Figure 1.10: A GNN operates on graphs rather than tensors. This GNN has four layers, an input, output, and two hidden layers. Based on [Jad19].

GNNs were introduced in 2009 and have recently seen astronomical growth in academia [SGT+09]. Given the many real-world graph applications, rapid growth in the industry over the next few years is expected. Large-scale recommender systems, such as Pinterest's PinSage, already use GNNs [YKC+18]. Hyperscalers are developing platforms, such as Alibaba's AliGraph, Microsoft's NeuGraph, and Amazon's Deep Graph Library (DGL) to facilitate GNN industry adoption [ZZY+19; MYM+19; WVP+19]. PyTorch Geometric (PyG) is primarily targeting academic research [FL19].

1.5.6 Adversarial Network

An AN or a generative adversarial network (GAN) consists of two subnetworks: a discriminator and a generator, as shown in Figure 1.11 [GPM+14]. During training, they compete in a minimax game. The generator learns to generate raw data with corresponding statistics to the training set.
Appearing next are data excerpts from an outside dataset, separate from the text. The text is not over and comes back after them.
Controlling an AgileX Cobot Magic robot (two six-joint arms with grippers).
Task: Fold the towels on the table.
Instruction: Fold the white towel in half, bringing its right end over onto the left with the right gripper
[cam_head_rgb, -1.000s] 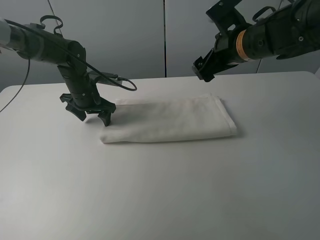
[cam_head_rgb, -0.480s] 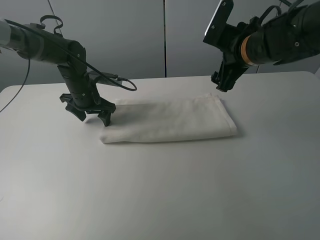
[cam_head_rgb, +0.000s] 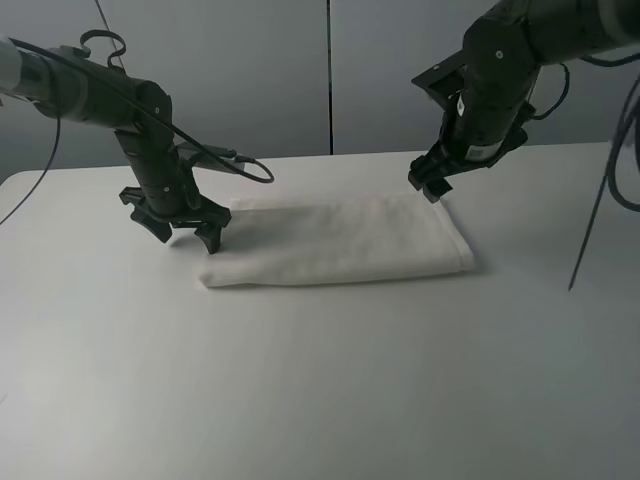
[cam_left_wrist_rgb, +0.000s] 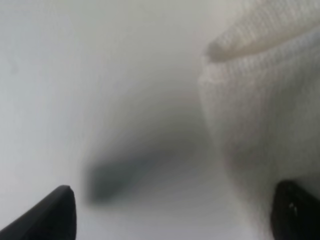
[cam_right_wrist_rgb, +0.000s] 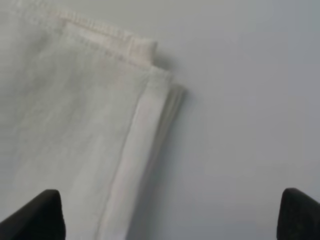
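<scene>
The towel (cam_head_rgb: 340, 240) lay folded in a strip, left hand (cam_head_rgb: 190, 235) and right hand (cam_head_rgb: 430, 188) wide and empty; one fold probably remained.

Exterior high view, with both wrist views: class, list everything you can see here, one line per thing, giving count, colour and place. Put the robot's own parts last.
towel: one, off-white, folded into a long strip, on the table's back half
table: one, white, fills the lower part of the view
wall panels: at least two, grey, behind the table
cables: at least two, black, one by each arm
left end effector: one, black, open, at the towel's left end
right end effector: one, black, open, over the towel's far right corner
</scene>
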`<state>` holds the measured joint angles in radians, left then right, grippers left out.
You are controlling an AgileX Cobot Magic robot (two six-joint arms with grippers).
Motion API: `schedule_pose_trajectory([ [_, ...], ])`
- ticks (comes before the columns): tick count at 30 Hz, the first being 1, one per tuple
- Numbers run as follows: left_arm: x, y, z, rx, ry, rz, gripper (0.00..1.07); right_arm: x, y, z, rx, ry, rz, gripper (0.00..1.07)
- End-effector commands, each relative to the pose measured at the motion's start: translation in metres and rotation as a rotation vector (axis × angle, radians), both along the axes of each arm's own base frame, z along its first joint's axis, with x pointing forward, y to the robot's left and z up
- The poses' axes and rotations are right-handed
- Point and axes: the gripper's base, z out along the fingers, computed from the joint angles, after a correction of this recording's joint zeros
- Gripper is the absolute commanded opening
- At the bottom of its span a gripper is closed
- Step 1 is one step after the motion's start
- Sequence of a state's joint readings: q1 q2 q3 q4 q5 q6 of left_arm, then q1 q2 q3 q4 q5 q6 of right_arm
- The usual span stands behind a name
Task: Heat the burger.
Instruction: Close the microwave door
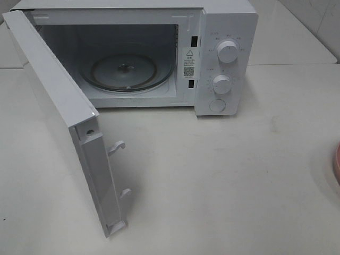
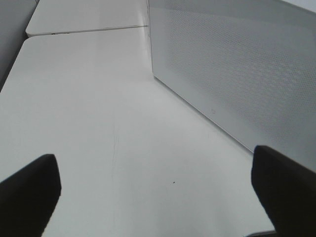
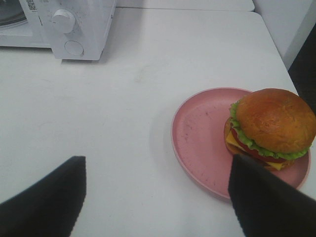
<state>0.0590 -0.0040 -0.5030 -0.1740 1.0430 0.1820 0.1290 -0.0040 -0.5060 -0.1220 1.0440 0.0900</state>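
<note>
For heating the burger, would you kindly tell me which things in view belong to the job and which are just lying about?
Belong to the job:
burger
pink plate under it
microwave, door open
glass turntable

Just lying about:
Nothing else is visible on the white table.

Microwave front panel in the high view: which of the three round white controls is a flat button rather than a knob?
The lowest one, at the panel's bottom. It lies flush, while the top knob and the middle knob stand out with raised grips.

Both grippers — left gripper [image 2: 158,197], right gripper [image 3: 158,197] — have matte-black, blunt fingers.
</note>
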Motion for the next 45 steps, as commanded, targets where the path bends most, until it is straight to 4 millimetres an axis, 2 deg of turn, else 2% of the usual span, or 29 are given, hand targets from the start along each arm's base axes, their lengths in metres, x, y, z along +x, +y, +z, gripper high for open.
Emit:
schedule_pose_trajectory([
  [1, -0.003, 0.0, -0.001, -0.008, -0.018, -0.001, 1.0, -0.004, 0.0, 0.001, -0.005, -0.037, 0.002, 0.76],
  [28, -0.003, -0.002, 0.0, -0.026, -0.023, -0.007, 1.0, -0.004, 0.0, 0.001, -0.005, -0.037, 0.002, 0.76],
  [35, 0.0, -0.001, 0.013, -0.033, -0.086, 0.0, 0.98, -0.004, 0.0, 0.001, -0.005, -0.037, 0.002, 0.76],
  [41, 0.02, 0.001, 0.02, -0.04, -0.081, 0.015, 0.96, -0.004, 0.0, 0.001, -0.005, -0.037, 0.002, 0.76],
  [42, 0.03, 0.002, 0.023, -0.044, -0.079, 0.023, 0.91, -0.004, 0.0, 0.001, -0.005, -0.037, 0.002, 0.76],
  [43, 0.04, 0.003, 0.026, -0.046, -0.08, 0.031, 0.81, -0.004, 0.0, 0.001, -0.005, -0.037, 0.002, 0.76],
  [44, 0.04, 0.003, 0.026, -0.046, -0.08, 0.031, 0.81, -0.004, 0.0, 0.001, -0.005, -0.037, 0.002, 0.76],
  [45, 0.046, 0.004, 0.026, -0.047, -0.069, 0.035, 0.76, -0.004, 0.0, 0.001, -0.005, -0.037, 0.002, 0.76],
])
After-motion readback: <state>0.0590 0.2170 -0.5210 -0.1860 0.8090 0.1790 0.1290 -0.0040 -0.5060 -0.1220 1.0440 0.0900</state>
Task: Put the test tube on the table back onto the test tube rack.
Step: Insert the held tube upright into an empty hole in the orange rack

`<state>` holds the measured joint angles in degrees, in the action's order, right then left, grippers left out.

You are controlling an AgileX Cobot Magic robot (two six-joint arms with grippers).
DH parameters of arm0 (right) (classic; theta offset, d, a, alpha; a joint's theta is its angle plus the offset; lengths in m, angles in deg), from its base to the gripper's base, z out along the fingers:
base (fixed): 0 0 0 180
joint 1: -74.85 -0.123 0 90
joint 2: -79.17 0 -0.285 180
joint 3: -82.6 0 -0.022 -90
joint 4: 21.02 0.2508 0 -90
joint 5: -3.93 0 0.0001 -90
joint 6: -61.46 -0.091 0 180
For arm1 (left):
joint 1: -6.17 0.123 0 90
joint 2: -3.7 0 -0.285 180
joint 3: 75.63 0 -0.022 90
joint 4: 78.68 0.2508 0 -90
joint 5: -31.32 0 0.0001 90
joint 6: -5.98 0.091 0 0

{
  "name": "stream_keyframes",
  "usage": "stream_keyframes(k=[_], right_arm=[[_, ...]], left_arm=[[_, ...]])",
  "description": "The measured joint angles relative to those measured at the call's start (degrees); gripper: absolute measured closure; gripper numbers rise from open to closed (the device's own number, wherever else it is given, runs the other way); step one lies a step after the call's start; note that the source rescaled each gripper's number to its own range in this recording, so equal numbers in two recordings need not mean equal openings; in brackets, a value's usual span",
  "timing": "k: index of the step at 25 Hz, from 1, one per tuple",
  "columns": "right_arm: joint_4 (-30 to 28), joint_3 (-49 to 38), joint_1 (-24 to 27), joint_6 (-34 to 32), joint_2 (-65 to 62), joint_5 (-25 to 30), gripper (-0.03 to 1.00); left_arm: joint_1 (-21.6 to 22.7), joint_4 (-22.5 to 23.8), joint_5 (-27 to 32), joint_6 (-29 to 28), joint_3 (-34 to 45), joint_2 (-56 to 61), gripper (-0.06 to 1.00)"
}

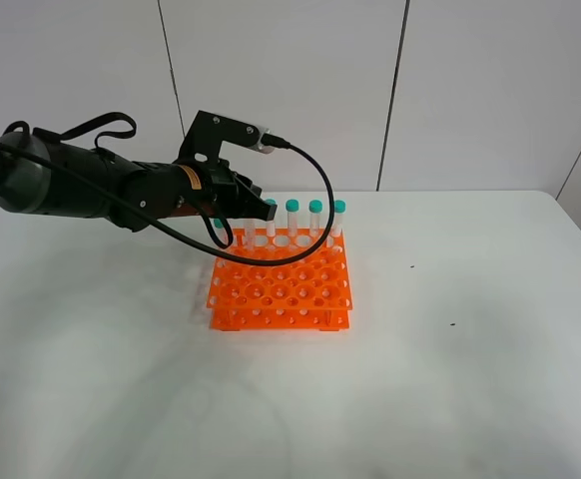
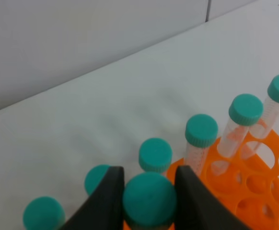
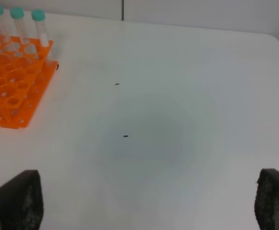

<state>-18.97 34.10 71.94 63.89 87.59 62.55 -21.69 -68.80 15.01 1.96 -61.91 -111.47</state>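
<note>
The test tube (image 2: 149, 200) shows only its teal cap, pinched between the black fingers of my left gripper (image 2: 149, 176), which is shut on it. Its body is hidden below the cap. In the high view the left gripper (image 1: 243, 208) hovers over the back left corner of the orange test tube rack (image 1: 281, 289). Other teal-capped tubes (image 1: 315, 208) stand upright along the rack's back row. My right gripper (image 3: 149, 206) is open over bare white table (image 1: 450, 349), well off to the right of the rack (image 3: 10, 86), with nothing between its fingers.
Most holes of the rack (image 2: 254, 191) stand open toward its front. Two tiny dark specks (image 3: 125, 136) lie on the table to the right of the rack. A grey panelled wall (image 1: 290, 90) rises behind the table's far edge.
</note>
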Motion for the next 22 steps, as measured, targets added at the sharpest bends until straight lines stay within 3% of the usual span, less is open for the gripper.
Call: stream_keyframes(k=[22], right_arm=[[0.00,0.00,0.00,0.00,0.00,0.00,-0.01]], left_arm=[[0.00,1.28,-0.36,2.57,0.00,-0.17,0.94]])
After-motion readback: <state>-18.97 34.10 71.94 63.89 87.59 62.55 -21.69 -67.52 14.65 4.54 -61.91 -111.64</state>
The discriminator evaluates the candidates as authentic or synthetic (generated). The generator's objective is to increase the error rate of the discriminator. It generates data to fool the discriminator into classifying it as authentic. The discriminator is initially trained with a training dataset. Then it is tuned as it competes with the generator. As the model trains, the generated data becomes more authentic-like, and the discriminator improves at recognizing synthetic data.

Figure 1.11: A generative adversarial network has a discriminator and a generator network that compete with each other. Based on [Gha17].

Yann LeCun, likely the most prominent DL scientist, described GANs as "the coolest idea in machine learning in the last twenty years" [Lec16]. GANs were initially proposed for unsupervised learning and now they are used across all types of learning. Wasserstein GAN (WGAN) improves the stability of learning the model, and Weng provides a detailed explanation of the mathematics used in WGAN [ACB17; Wen17].

GANs are also used for model physics-based simulations in particle physics and cosmology, reducing the simulation time by orders of magnitude [PdN18; RKL+18]. Section 3.2.5 discusses various GANs use for image generation.

1.5.7 Autoencoder

An AE is a class of unsupervised learning topology that learns a low-dimensional representation (an encoding) of the input. The AE learns to reconstruct the input data in the output layer and uses the output of the bottleneck layer (usually the middle-most layer) as the low-dimensional representation. The number of units typically decreases in each layer until the bottleneck layer, as shown in Figure 1.12.

Figure 1.12: An autoencoder learns to reconstruct the input data in the output layer. The output of the bottleneck layer is often used as a low-dimensional representation of the input.

AEs are used (1) as a compact (compressed) representation of the input data; (2) as a preprocessing step to a classification problem where the data is first encoded and then passed to the classifier; (3) in a data matching problem by comparing the encoding of two data samples; (4) to denoise data by learning a mapping from a noisy input to a clean output; and (5) as a generative model to generate data using the decoder (known as a variational autoencoder (VAE)).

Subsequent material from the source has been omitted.